» TASK TO COMPLETE:
Among the entries below, one stretch runs from the line that contains "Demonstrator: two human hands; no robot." through the line that contains "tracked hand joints". Repeat that stretch exactly, ends included, and only that.

── GIVEN ENTRIES ──

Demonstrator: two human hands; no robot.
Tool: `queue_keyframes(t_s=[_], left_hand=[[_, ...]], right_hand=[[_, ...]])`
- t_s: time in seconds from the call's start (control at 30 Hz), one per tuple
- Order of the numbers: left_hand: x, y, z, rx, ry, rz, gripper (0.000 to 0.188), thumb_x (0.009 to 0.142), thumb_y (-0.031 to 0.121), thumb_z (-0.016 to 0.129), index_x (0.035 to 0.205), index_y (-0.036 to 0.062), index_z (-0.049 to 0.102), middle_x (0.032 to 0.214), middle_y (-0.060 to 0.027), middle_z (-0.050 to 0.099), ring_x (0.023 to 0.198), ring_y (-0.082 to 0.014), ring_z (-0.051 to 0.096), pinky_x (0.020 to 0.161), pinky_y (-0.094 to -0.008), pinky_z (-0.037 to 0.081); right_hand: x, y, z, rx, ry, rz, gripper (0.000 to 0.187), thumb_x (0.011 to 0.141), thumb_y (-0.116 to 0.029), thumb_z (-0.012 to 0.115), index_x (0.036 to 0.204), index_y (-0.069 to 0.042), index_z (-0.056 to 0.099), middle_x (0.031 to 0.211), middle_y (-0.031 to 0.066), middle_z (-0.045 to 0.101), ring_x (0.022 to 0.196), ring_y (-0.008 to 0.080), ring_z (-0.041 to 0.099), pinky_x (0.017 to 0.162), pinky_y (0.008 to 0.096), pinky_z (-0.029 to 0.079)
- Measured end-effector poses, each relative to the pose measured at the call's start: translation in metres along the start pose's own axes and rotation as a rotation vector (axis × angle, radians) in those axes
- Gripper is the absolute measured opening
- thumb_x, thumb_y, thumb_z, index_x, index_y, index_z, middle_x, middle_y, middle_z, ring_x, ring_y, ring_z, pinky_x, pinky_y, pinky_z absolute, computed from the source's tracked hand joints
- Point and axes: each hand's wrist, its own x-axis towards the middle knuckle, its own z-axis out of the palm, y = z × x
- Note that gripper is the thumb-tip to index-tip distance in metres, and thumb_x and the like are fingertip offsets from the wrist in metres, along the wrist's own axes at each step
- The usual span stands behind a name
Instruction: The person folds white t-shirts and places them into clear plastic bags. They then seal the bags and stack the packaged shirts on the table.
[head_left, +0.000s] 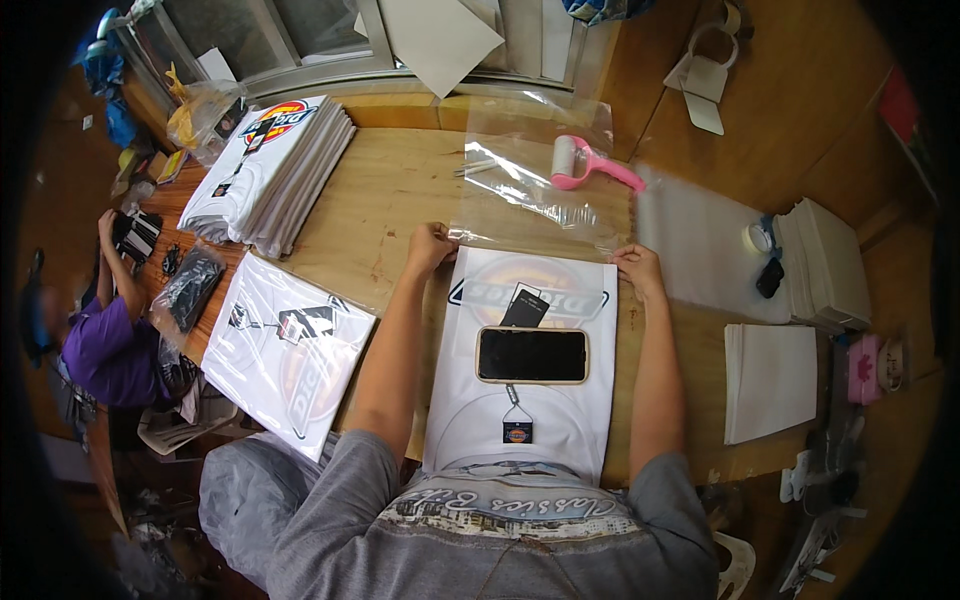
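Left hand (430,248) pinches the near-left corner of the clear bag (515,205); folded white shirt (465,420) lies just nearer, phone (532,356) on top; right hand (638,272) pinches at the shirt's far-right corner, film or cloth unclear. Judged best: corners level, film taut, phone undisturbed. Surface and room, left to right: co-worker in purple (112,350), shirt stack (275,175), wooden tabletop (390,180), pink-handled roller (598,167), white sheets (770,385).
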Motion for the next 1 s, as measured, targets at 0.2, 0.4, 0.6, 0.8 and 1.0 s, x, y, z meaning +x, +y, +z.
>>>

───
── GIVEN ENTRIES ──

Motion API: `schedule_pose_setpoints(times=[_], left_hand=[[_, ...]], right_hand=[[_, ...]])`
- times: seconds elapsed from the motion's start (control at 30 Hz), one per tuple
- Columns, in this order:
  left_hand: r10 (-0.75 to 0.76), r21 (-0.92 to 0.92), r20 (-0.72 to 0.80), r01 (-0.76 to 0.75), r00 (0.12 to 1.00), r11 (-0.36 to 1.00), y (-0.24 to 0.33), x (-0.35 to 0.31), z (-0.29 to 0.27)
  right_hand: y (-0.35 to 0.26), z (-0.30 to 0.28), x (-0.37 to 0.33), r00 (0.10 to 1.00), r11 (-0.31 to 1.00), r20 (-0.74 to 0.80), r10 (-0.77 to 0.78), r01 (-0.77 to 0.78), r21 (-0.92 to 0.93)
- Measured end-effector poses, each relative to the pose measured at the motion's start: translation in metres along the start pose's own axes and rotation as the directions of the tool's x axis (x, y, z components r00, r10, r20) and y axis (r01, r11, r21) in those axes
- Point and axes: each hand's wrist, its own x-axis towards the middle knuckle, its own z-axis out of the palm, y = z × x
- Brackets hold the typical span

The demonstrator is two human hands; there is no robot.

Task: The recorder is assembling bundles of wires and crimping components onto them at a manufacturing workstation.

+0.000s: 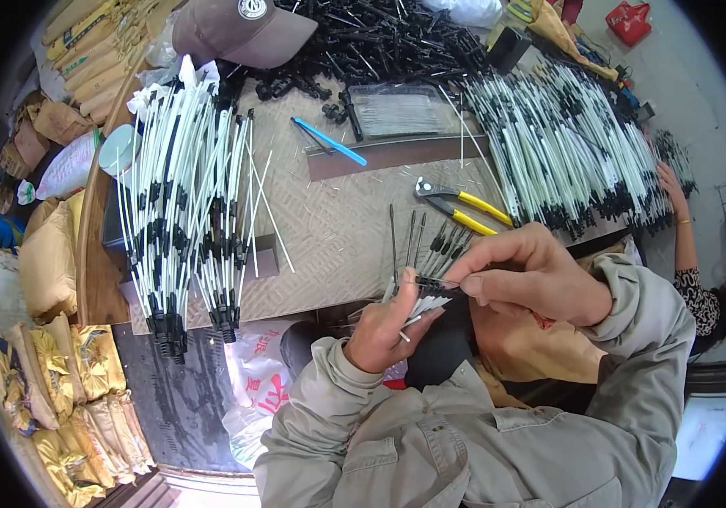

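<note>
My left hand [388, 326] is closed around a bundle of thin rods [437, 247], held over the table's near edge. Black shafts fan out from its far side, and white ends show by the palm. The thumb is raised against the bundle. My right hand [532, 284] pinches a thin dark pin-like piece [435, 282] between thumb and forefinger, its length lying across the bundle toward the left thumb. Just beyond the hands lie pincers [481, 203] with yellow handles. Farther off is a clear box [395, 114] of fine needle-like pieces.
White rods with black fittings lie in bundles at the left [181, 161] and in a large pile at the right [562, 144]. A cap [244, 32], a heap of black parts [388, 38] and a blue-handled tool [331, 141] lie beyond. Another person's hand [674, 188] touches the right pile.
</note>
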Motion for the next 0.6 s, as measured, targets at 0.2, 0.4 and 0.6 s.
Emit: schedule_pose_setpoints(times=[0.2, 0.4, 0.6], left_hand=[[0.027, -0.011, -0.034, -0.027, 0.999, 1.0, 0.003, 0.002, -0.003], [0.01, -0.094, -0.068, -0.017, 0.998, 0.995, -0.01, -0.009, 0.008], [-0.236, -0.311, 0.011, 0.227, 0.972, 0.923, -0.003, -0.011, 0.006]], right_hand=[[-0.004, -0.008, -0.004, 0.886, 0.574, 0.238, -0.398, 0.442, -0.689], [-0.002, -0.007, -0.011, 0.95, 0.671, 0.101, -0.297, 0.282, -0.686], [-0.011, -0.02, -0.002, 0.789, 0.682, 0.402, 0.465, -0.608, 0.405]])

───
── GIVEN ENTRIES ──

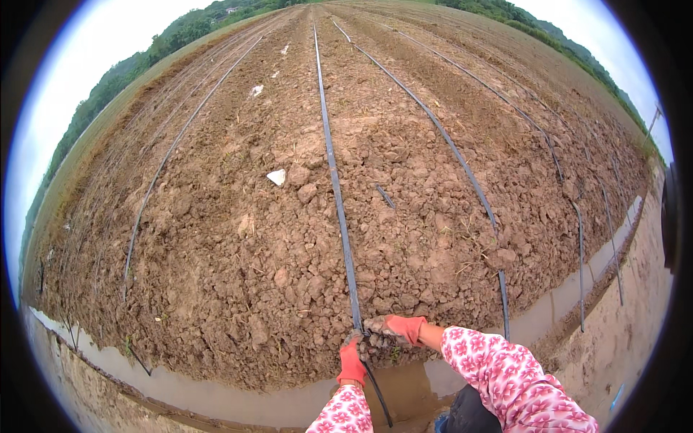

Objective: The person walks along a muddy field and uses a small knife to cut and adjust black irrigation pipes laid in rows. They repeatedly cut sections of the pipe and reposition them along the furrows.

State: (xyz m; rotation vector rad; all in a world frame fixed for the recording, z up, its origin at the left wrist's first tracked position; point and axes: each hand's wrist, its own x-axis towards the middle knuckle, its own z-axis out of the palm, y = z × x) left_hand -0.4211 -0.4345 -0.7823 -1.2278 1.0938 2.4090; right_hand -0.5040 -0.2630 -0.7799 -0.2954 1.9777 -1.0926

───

» RESULT OF THE TASK:
Demonstrator: two human hands; no robot.
Tool: `queue_keyframes(t_s=[_], left_hand=[[_, ...]], right_hand=[[_, ...]])`
- t_s: time in seconds from the call's start (control at 30 Hz), one per tuple
- Order of the numbers: left_hand: x, y, z, rx, ry, rz, gripper (0.000 to 0.188), thumb_x (0.009 to 0.142), thumb_y (-0.031 to 0.121), thumb_z (-0.016 to 0.129), index_x (0.035 to 0.205), index_y (-0.036 to 0.062), index_z (-0.049 to 0.102), middle_x (0.032 to 0.214), middle_y (-0.060 to 0.027), middle_z (-0.050 to 0.099), ring_x (0.023 to 0.198), ring_y (-0.082 to 0.014), ring_z (-0.051 to 0.096), pinky_x (0.020 to 0.161), pinky_y (-0.094 to -0.008), pinky_z (-0.037 to 0.081); right_hand: x, y, z, rx, ry, rz, gripper (0.000 to 0.187), thumb_x (0.011 to 0.141), thumb_y (-0.116 to 0.029), thumb_z (-0.012 to 0.115), index_x (0.036 to 0.204), index_y (-0.069 to 0.042), index_z (-0.056 to 0.099), middle_x (0.031 to 0.211), middle_y (-0.031 to 0.066), middle_z (-0.045 to 0.101), ring_x (0.022 to 0.196), ring_y (-0.008 to 0.080), ring_z (-0.041 to 0.099), pinky_x (0.017 to 0.162), pinky_y (0.008 to 0.096), pinky_z (-0.029 to 0.079)
- Measured end-effector poses, each relative to the pose measured at the call's start: translation in metres along the start pose's own axes and rotation as a rotation vector (axis × angle, radians) in those axes
- Gripper is the absolute measured opening
- thumb_x, thumb_y, thumb_z, index_x, index_y, index_z, middle_x, middle_y, middle_z, ring_x, ring_y, ring_z, pinky_x, pinky_y, pinky_z absolute, computed from the source's tracked hand joints

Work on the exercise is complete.